(Collected data entries)
● ● ● ● ● ● ●

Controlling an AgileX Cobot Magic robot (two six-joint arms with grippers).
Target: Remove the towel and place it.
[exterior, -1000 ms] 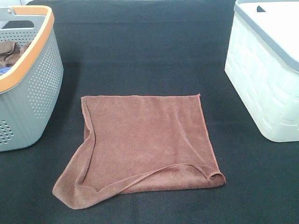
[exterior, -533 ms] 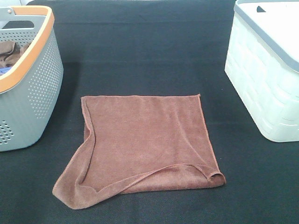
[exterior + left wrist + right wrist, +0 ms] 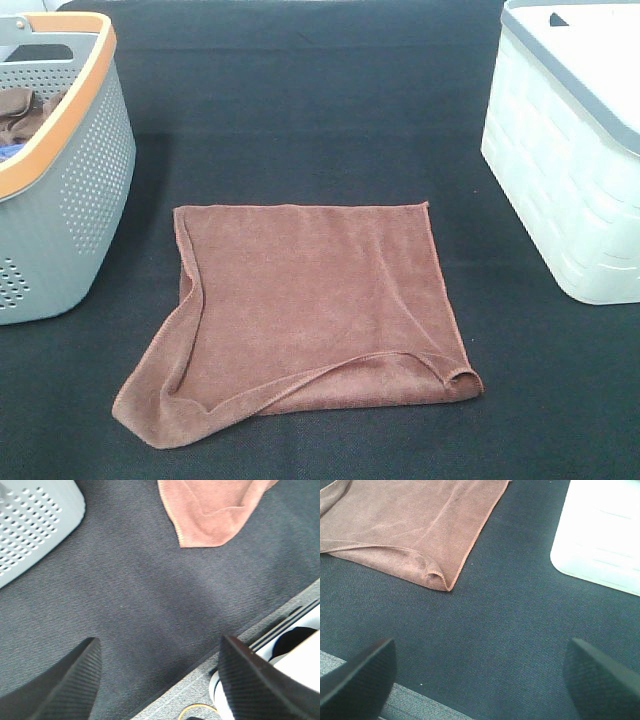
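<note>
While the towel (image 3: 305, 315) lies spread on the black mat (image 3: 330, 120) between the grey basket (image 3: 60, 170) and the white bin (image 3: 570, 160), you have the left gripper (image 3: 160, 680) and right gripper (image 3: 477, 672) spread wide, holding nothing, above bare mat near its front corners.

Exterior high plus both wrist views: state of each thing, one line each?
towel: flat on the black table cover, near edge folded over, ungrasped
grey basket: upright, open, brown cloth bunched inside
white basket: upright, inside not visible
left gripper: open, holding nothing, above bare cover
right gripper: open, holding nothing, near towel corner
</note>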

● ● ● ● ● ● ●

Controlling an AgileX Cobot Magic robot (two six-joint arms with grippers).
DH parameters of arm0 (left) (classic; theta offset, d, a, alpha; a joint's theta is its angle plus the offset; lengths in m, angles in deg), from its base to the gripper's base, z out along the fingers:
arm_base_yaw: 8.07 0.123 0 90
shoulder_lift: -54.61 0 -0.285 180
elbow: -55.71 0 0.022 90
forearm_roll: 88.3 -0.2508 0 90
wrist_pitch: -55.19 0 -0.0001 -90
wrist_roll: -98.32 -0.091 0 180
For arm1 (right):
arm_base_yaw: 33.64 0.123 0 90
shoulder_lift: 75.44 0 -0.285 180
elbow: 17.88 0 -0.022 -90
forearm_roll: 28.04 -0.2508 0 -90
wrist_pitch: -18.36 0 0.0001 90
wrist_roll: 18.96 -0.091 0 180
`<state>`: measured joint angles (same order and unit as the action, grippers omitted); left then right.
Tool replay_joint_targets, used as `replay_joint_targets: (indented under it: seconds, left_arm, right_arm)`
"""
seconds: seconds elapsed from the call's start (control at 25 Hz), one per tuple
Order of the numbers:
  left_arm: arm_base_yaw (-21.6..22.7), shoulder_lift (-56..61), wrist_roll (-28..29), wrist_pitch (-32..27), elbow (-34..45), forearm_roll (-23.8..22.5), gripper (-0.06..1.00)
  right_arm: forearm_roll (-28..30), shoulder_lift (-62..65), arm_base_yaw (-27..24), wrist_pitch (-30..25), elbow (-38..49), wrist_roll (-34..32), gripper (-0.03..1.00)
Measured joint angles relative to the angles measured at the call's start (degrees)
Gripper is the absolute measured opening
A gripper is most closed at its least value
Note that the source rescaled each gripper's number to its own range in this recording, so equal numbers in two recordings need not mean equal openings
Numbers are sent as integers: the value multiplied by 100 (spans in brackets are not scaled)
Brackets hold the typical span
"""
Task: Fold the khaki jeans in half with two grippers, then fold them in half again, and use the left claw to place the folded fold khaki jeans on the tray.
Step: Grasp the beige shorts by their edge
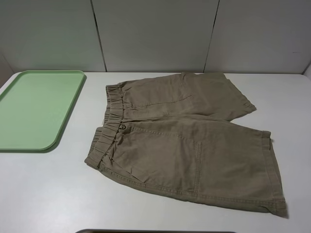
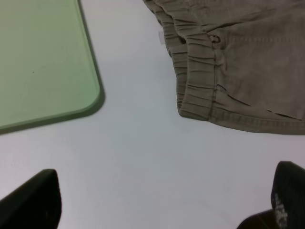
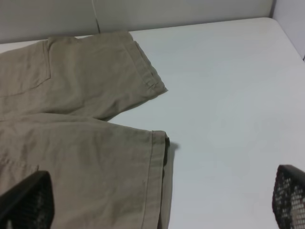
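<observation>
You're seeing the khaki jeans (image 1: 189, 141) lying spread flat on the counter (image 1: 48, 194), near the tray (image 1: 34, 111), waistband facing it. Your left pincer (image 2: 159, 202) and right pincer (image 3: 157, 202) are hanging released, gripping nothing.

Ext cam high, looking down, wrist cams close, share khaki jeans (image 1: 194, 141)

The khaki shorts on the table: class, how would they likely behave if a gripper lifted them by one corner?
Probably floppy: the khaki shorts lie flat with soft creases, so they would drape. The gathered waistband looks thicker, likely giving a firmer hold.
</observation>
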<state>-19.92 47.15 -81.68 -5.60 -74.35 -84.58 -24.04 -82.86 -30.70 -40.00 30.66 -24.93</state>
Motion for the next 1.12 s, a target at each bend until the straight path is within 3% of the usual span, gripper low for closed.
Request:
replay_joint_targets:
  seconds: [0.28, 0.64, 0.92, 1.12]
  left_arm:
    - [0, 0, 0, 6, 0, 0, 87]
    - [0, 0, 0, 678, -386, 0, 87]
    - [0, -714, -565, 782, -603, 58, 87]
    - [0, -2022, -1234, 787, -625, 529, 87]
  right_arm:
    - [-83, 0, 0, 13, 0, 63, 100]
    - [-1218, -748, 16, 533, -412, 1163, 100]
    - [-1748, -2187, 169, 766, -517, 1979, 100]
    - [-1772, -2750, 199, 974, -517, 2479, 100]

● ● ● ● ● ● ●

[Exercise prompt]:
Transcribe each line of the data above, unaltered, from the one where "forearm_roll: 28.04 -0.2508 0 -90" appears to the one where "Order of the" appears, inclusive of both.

[Answer to the exercise]:
forearm_roll: 28.04 -0.2508 0 -90
wrist_pitch: -18.36 0 0.0001 90
wrist_roll: 18.96 -0.091 0 180
`<state>`: measured joint angles (same order and unit as the action, grippers omitted); left then right.
Tool replay_joint_targets, used as `replay_joint_targets: (indented under it: seconds, left_arm, right_arm)`
"""
seconds: seconds elapsed from the call's start (control at 25 Hz), one per tuple
Order of the numbers:

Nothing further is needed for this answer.